What to work on: Start at the first line of the material below and retype each line through the one containing "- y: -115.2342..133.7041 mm", exactly.

Information supplied:
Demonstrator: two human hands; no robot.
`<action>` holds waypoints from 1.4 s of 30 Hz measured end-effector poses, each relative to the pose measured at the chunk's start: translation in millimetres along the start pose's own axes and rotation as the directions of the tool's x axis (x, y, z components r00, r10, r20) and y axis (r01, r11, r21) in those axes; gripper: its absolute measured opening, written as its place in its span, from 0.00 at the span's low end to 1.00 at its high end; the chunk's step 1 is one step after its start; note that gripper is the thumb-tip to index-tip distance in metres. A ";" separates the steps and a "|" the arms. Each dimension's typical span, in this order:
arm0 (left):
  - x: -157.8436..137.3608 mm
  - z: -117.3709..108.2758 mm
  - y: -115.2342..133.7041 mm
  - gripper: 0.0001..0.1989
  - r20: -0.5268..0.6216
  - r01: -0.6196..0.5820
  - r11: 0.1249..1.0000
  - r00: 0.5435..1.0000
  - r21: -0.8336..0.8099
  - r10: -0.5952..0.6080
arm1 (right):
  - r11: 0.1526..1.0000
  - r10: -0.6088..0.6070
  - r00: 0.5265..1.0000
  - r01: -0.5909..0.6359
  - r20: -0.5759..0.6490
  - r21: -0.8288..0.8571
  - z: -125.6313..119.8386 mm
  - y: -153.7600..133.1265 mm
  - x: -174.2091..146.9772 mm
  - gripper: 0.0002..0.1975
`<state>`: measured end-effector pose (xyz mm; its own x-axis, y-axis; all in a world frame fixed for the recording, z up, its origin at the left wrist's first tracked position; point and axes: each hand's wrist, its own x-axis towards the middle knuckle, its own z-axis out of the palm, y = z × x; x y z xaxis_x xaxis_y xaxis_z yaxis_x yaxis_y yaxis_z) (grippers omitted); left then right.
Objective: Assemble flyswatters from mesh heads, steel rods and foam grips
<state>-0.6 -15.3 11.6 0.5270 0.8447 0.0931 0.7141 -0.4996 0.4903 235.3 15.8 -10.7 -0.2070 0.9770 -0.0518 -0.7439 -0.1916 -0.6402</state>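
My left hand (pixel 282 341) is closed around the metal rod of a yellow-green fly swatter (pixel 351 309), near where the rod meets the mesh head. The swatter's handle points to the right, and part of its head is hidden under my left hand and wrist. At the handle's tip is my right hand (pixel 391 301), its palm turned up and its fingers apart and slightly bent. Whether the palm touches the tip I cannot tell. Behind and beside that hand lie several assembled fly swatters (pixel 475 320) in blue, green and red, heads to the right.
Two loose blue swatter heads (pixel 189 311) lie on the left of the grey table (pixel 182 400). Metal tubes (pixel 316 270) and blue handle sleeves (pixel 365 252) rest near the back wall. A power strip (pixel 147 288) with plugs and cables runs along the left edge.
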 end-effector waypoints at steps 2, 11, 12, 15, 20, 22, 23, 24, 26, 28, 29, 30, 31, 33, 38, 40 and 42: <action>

Problem solution:
Demonstrator: two human hands; no robot.
`<action>` holds waypoints from 1.4 s of 30 Hz measured end-effector poses, each relative to the pose measured at the chunk's start: translation in millimetres along the start pose's own axes and rotation as the directions of the tool's x axis (x, y, z components r00, r10, r20) and y axis (r01, r11, r21) in those axes; gripper: its absolute measured opening, written as its place in its span, from 0.00 at the span's low end to 1.00 at its high end; the chunk's step 1 is one step after its start; note that gripper is the thumb-tip to index-tip distance in metres. A ";" separates the steps and a "|" the arms. Each dimension's typical span, in this order:
arm0 (left):
  - x: -157.8436..137.3608 mm
  - z: -117.3709..108.2758 mm
  - y: -115.2342..133.7041 mm

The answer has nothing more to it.